WHAT IS NEEDED — Restate word for word the lines in the listing below, starting at the line containing "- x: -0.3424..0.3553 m" and ending at the line containing "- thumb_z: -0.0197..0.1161", both included; leave out the rest.
*** GIVEN MATERIAL ***
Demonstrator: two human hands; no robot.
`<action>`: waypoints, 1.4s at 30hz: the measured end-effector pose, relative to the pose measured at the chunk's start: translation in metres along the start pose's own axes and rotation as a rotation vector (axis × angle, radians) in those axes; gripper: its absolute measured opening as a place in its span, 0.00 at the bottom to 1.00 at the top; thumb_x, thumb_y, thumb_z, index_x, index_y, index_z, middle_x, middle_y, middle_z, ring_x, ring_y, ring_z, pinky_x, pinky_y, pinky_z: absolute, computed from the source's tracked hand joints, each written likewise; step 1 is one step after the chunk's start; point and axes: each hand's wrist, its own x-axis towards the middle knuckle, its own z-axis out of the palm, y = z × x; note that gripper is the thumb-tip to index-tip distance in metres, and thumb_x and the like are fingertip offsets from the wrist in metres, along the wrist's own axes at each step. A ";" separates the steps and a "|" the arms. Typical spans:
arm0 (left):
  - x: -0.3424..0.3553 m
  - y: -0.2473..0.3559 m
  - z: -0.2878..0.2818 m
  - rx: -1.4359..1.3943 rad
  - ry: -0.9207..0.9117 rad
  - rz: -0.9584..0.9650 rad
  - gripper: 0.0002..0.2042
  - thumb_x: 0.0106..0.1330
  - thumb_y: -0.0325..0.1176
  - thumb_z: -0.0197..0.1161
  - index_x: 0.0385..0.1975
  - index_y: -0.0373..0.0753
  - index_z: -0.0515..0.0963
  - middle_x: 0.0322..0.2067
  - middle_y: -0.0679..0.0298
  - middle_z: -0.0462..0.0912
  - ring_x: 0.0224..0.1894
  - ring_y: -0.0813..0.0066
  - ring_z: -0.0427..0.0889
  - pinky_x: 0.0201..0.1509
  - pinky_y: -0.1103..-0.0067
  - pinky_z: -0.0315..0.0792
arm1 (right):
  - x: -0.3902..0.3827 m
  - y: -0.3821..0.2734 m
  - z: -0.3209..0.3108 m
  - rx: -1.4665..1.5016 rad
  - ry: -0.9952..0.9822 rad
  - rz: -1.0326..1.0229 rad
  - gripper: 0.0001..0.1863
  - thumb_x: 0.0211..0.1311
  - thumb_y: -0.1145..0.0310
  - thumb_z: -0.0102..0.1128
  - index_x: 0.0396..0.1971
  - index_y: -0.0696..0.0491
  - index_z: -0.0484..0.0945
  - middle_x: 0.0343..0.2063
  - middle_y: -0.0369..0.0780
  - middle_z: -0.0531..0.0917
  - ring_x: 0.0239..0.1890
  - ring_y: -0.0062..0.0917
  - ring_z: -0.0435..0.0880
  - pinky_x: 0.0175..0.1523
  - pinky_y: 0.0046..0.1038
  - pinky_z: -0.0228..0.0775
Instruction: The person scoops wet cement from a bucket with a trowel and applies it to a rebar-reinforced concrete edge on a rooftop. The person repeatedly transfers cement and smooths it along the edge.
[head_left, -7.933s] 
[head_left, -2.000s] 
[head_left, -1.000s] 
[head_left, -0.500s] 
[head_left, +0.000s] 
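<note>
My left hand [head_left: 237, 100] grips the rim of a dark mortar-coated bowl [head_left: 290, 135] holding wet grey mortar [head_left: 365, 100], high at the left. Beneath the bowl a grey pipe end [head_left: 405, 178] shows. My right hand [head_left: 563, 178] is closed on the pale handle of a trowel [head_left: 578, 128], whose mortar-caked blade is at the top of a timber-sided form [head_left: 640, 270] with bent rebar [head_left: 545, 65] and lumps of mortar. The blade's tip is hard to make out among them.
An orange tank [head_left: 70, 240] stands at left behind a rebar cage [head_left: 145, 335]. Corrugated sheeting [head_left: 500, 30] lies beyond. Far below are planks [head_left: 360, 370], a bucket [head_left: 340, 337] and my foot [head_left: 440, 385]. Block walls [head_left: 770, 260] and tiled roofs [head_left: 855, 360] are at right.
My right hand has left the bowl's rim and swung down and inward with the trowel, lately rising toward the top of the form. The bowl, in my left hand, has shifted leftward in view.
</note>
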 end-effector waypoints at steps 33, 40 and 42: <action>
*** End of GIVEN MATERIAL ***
RESPONSE TO THIS TASK —
  - x: -0.3424..0.3553 m
  - y: -0.2473..0.3559 m
  - z: -0.2878..0.2818 m
  - rx: -1.4359..1.3943 rad
  - ry: -0.9207..0.9117 rad
  - rz: -0.9584..0.9650 rad
  - gripper: 0.0002..0.2042
  - thumb_x: 0.0106..0.1330
  - thumb_y: -0.0325..0.1176
  - thumb_z: -0.0197..0.1161

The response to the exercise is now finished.